- [Activity]: Going down the data below, set down exactly the line with "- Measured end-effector" and each line after it through the line with "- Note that"; no other lines.

- [Information shown]:
= Beginning of Section =

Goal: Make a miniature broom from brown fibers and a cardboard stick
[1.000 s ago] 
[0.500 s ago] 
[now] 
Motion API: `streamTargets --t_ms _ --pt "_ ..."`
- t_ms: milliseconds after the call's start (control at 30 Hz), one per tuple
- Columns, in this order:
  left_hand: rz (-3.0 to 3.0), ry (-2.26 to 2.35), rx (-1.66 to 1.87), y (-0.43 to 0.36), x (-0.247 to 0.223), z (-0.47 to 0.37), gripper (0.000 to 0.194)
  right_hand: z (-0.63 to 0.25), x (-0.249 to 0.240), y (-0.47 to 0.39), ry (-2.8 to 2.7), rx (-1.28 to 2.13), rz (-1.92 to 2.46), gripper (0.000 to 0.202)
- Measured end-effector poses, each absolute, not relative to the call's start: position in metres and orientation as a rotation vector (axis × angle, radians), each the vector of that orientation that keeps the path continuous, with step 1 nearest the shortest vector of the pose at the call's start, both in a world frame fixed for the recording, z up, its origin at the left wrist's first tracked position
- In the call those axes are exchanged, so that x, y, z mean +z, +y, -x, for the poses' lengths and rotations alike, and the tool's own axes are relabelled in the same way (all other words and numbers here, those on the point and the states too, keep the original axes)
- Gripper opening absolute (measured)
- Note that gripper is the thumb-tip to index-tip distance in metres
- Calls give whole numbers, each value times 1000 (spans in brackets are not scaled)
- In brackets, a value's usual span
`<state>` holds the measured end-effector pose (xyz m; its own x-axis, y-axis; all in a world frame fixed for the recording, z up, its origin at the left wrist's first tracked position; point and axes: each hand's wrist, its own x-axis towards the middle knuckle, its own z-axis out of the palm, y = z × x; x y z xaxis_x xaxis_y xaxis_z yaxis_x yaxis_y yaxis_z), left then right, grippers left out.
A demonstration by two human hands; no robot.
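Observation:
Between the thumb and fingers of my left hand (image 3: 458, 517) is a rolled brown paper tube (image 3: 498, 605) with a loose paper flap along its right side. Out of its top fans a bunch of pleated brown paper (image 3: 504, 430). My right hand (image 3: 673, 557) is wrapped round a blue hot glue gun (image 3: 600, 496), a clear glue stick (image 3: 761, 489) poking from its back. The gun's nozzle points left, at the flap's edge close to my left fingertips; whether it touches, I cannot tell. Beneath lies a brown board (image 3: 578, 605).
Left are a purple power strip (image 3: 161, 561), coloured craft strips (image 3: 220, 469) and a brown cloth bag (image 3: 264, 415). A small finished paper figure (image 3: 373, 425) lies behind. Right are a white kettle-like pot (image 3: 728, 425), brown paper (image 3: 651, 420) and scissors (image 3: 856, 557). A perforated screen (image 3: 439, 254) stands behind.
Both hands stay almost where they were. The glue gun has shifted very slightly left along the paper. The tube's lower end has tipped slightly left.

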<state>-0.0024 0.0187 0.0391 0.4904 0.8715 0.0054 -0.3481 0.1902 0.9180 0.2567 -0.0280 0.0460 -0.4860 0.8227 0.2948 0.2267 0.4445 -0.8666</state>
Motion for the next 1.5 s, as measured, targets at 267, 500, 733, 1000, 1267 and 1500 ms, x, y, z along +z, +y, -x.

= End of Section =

- [Exercise result]:
- Measured end-effector poses, each absolute, not relative to the call's start: position in metres and orientation as a rotation vector (axis × angle, radians), each the vector of that orientation that keeps the path continuous, with step 1 nearest the shortest vector of the pose at the call's start, both in a world frame fixed for the recording, z up, its origin at the left wrist's first tracked position
- In the call those axes are exchanged, so that x, y, z mean +z, +y, -x, for the poses' lengths and rotations alike, and the tool's own axes are relabelled in the same way (all other words and numbers here, those on the point and the states too, keep the original axes)
- Gripper opening absolute (measured)
- Note that gripper is the thumb-tip to index-tip distance in metres

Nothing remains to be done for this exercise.